• GOAL OF THE EXERCISE: For every line in the entries that contains "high", show the whole line.

• PROVIDED DATA:
▬▬▬▬▬▬

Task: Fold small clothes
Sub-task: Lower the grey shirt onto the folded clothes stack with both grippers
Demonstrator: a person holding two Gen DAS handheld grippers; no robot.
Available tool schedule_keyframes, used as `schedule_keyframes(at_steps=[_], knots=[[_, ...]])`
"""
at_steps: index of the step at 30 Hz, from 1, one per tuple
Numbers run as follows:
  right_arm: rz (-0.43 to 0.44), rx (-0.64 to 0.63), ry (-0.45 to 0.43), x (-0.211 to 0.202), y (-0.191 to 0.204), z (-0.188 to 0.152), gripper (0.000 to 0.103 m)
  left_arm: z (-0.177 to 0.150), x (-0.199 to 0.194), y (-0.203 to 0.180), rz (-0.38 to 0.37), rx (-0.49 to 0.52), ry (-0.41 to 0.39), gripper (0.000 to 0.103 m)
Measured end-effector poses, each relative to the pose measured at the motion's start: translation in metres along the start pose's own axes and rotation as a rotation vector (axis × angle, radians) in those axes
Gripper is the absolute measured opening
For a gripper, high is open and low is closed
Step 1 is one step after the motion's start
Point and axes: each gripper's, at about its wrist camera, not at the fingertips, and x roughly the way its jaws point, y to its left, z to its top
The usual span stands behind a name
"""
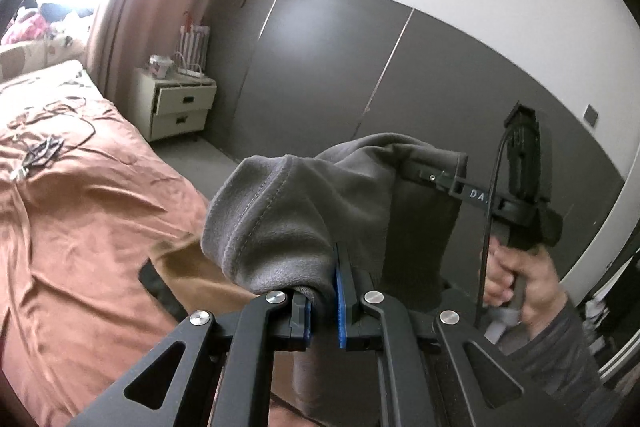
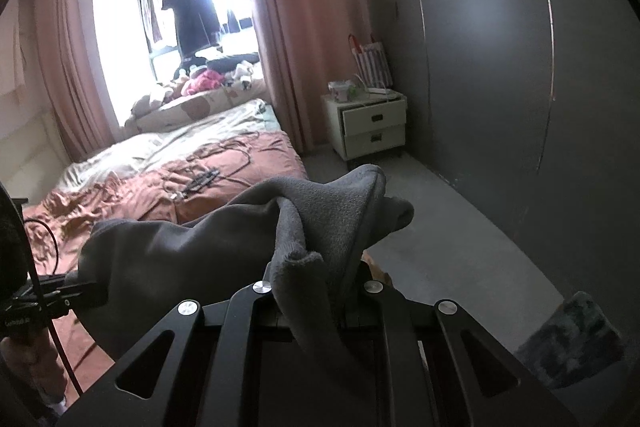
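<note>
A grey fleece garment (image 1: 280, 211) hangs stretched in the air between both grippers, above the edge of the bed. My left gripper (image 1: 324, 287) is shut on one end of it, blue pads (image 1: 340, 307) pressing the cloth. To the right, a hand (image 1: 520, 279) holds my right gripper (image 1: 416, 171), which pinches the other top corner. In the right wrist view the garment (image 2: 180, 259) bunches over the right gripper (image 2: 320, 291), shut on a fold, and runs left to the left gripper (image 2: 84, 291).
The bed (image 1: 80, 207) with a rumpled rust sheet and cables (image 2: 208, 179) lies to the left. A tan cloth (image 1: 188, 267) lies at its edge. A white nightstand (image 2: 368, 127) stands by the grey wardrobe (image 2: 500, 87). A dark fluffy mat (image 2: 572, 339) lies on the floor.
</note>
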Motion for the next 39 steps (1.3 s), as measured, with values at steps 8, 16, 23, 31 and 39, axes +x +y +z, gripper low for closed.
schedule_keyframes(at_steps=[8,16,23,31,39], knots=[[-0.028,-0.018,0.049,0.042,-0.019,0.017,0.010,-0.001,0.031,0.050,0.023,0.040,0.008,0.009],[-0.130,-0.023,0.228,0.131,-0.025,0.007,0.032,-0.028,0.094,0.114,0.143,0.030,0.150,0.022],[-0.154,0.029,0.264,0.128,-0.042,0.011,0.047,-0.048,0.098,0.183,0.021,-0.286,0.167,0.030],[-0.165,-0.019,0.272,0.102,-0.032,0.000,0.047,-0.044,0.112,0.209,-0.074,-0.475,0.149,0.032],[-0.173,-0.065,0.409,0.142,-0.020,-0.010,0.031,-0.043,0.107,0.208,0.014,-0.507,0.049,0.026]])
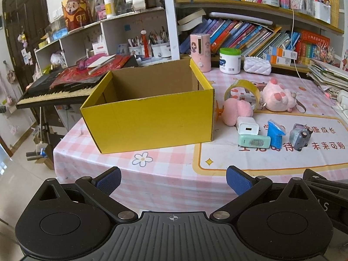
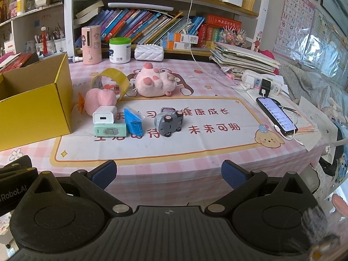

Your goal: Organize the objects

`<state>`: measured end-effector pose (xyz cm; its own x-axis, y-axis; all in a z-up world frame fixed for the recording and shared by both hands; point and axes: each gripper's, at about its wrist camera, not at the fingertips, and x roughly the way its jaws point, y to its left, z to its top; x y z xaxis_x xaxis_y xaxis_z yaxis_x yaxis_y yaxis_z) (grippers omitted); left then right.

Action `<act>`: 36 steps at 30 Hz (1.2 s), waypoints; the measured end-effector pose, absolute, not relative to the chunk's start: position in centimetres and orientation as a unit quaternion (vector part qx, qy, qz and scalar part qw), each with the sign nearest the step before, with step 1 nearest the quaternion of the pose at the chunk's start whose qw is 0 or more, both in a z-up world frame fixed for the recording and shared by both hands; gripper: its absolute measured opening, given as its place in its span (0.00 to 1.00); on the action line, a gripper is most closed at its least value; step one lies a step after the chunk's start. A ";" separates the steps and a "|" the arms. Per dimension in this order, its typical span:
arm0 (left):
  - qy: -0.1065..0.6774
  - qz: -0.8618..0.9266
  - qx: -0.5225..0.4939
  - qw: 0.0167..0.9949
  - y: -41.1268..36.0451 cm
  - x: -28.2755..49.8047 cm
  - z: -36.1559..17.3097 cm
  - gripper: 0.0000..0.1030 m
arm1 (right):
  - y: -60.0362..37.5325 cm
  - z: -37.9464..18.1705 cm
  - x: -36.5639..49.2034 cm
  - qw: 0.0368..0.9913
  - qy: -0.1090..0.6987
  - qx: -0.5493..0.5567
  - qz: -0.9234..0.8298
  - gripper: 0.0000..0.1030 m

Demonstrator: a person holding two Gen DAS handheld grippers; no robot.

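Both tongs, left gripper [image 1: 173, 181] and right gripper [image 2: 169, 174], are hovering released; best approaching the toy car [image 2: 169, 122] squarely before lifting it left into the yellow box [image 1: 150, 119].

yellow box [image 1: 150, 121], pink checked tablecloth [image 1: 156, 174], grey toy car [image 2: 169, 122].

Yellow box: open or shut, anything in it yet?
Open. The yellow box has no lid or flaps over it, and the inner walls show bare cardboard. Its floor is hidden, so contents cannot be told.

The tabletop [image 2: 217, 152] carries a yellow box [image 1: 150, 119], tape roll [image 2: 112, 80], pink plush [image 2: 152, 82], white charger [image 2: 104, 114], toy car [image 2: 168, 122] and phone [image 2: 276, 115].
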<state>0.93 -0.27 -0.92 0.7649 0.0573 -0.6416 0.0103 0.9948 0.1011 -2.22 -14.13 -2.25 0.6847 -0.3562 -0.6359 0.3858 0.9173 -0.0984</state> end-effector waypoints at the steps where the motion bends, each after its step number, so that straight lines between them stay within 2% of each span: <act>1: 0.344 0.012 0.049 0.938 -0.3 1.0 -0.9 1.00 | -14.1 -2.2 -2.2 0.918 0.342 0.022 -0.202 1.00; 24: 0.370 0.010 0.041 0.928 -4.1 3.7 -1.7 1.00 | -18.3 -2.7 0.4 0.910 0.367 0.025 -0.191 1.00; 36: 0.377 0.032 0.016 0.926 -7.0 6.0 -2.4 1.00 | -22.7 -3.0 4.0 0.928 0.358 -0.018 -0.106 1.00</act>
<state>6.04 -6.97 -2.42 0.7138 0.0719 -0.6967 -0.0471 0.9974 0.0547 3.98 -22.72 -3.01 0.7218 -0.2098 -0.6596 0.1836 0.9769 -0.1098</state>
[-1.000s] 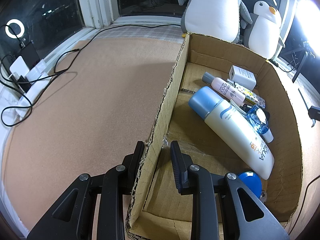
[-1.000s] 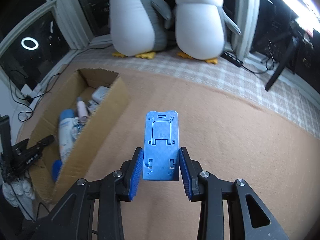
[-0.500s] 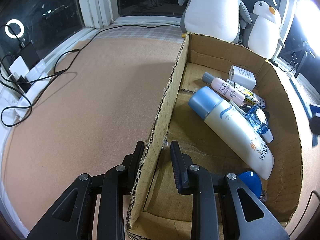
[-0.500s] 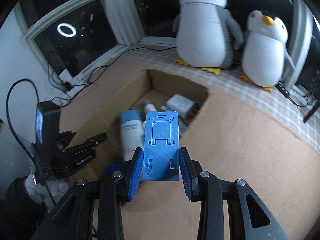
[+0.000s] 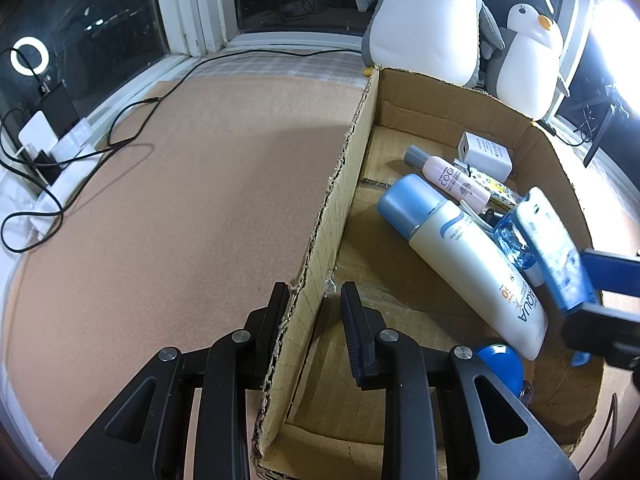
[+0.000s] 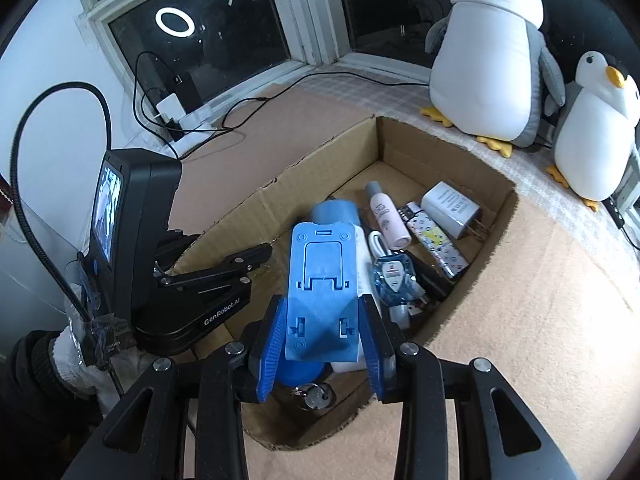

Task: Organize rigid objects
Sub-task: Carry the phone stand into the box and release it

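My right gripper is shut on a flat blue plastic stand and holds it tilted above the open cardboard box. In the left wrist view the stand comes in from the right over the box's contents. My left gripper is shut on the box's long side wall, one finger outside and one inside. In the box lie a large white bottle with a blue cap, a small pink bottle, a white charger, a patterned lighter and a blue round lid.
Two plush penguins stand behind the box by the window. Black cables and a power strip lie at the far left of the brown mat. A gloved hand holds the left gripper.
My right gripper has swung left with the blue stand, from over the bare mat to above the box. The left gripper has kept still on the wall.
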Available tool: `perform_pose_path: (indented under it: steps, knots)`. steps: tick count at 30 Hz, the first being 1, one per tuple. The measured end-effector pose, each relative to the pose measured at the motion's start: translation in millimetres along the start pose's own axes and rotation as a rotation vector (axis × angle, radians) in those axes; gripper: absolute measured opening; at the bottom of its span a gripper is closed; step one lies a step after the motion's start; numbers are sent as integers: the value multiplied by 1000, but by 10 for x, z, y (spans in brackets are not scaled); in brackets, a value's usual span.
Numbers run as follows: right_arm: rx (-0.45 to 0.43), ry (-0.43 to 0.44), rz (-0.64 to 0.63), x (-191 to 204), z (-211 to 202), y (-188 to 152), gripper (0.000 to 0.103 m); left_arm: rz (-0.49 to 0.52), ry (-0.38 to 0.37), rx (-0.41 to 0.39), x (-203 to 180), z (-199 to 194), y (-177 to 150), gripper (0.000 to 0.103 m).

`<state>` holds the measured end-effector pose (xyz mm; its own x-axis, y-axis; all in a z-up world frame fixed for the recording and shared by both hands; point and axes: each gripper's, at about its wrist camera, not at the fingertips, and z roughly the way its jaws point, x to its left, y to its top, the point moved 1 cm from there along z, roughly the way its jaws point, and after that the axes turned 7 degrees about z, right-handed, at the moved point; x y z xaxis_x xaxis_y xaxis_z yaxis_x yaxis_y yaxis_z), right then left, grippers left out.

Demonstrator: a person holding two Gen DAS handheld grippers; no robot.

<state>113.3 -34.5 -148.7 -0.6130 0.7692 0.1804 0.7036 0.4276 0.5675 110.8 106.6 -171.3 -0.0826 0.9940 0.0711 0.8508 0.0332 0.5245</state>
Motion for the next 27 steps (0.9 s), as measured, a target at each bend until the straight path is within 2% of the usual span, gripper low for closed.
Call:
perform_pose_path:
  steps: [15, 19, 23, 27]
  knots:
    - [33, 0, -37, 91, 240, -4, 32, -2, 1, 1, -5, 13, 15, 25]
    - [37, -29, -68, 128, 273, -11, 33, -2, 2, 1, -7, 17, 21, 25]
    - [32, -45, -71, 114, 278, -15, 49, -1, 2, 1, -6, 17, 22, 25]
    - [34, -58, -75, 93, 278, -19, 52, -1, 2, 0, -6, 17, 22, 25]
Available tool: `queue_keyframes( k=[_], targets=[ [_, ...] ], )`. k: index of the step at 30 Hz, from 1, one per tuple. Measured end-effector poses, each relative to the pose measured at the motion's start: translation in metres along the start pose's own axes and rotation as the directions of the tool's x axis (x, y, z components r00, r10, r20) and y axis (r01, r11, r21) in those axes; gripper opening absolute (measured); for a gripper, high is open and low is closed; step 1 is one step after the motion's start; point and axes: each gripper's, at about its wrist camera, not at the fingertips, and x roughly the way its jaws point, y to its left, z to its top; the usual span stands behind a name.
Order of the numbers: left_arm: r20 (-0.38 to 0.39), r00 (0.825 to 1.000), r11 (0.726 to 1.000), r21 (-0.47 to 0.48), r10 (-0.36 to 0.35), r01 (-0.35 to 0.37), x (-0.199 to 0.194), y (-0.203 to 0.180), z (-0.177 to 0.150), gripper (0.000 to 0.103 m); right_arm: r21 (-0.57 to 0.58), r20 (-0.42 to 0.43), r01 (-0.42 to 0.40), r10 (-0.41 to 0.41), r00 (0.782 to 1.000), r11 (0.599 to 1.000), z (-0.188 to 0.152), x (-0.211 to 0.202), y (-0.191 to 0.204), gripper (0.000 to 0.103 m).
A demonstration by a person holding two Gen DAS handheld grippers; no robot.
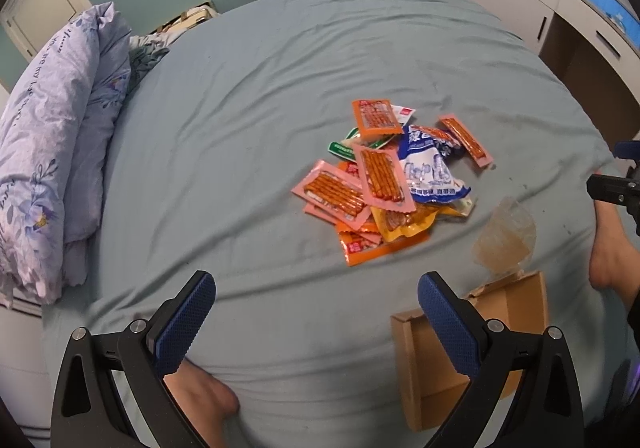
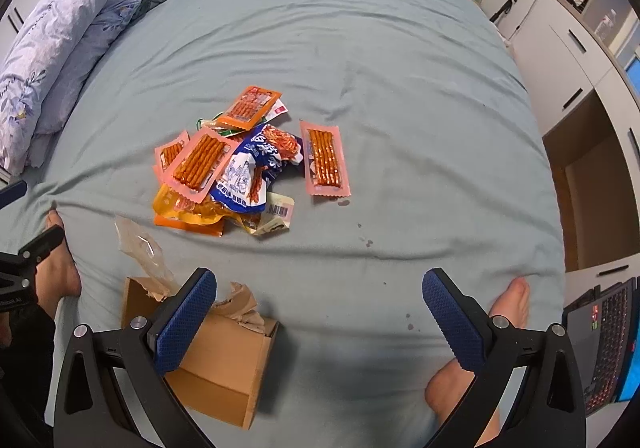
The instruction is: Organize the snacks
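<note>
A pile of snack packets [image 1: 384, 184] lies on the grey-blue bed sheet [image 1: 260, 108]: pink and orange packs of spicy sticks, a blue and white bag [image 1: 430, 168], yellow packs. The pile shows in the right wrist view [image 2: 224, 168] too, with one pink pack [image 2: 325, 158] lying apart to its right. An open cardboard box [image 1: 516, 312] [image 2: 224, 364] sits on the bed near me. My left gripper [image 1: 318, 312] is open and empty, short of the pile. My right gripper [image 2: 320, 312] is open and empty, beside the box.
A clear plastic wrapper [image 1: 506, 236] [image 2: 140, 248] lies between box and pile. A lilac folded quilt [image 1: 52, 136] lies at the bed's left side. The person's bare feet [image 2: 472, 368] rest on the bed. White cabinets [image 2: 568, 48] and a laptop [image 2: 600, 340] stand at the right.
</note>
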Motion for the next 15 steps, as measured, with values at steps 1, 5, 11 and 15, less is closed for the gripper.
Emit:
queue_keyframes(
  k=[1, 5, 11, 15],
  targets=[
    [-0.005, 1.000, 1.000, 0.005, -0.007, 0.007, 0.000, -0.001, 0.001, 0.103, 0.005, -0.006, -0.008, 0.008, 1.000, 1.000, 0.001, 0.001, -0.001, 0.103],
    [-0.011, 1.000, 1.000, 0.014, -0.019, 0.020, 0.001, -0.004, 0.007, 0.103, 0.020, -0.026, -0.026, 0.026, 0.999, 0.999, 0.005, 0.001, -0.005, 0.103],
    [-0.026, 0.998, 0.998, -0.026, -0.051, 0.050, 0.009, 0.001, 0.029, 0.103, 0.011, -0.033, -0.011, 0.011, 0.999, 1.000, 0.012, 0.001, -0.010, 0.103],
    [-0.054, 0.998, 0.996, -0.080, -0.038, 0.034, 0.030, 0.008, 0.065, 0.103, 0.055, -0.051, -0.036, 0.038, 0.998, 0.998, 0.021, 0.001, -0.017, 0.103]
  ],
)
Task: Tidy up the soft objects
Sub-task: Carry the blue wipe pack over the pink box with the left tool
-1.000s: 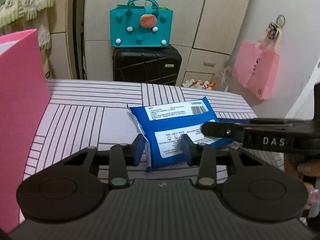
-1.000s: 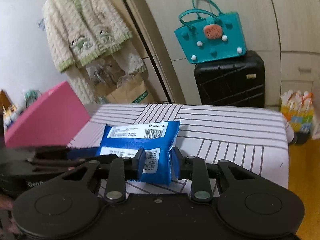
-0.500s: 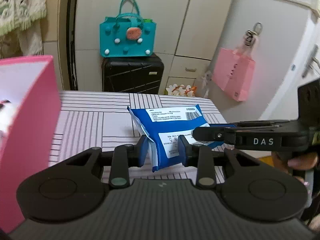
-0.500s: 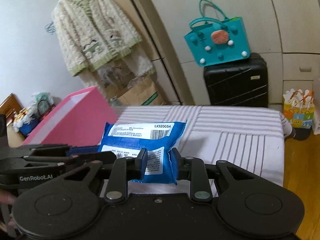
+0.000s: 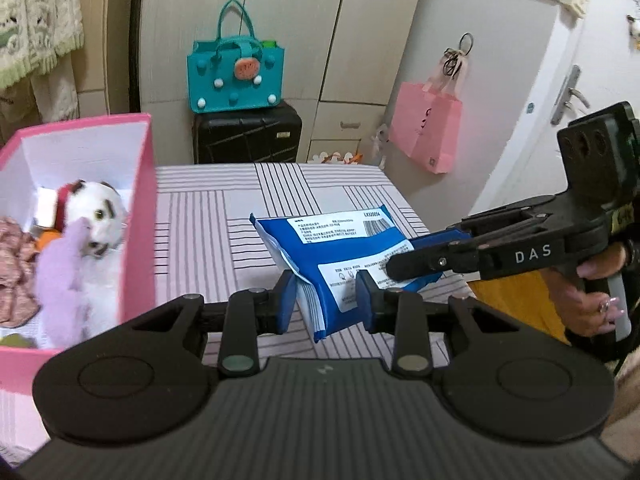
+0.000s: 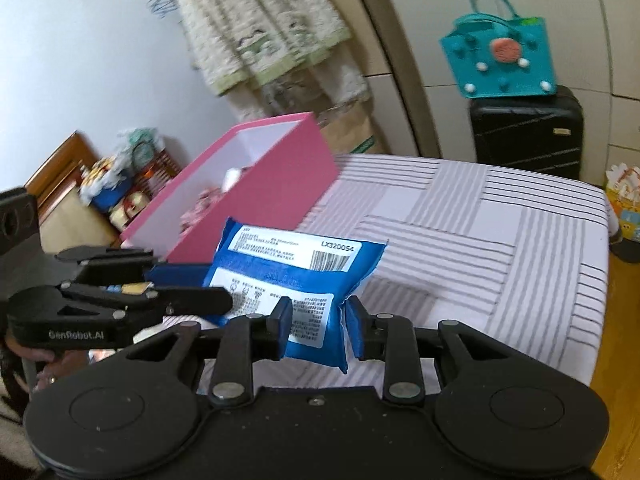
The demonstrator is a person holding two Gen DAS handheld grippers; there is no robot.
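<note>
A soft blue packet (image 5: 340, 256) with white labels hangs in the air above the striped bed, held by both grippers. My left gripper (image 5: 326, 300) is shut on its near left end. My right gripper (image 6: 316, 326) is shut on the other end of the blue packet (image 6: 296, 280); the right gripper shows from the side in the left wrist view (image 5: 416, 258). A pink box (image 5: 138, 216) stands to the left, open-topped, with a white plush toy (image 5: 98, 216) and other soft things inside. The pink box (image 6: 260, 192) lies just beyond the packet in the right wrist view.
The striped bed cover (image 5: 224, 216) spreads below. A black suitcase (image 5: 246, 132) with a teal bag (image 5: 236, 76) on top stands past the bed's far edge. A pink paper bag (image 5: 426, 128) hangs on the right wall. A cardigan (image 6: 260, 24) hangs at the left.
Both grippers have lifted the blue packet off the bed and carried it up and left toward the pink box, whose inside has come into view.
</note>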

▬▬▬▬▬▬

• TASK OUTPUT:
For a gripper, high is open and low is closed
Available tool: `queue_keyframes( k=[_], targets=[ [_, ...] ], )`. k: index of the step at 30 Hz, from 1, one per tuple. Measured end-effector poses, each relative to the pose measured at the motion's start: translation in metres along the start pose's own axes and rotation as the directions of the tool's x axis (x, y, z components r00, r10, r20) and y axis (r01, r11, r21) in those axes; gripper opening absolute (measured); for a gripper, high is open and low is closed; step 1 is one step after the motion's start; point and axes: each gripper's, at about its wrist camera, not at the fingertips, and x roughly the way its jaws point, y to its left, z to its top; the usual span stands behind a name.

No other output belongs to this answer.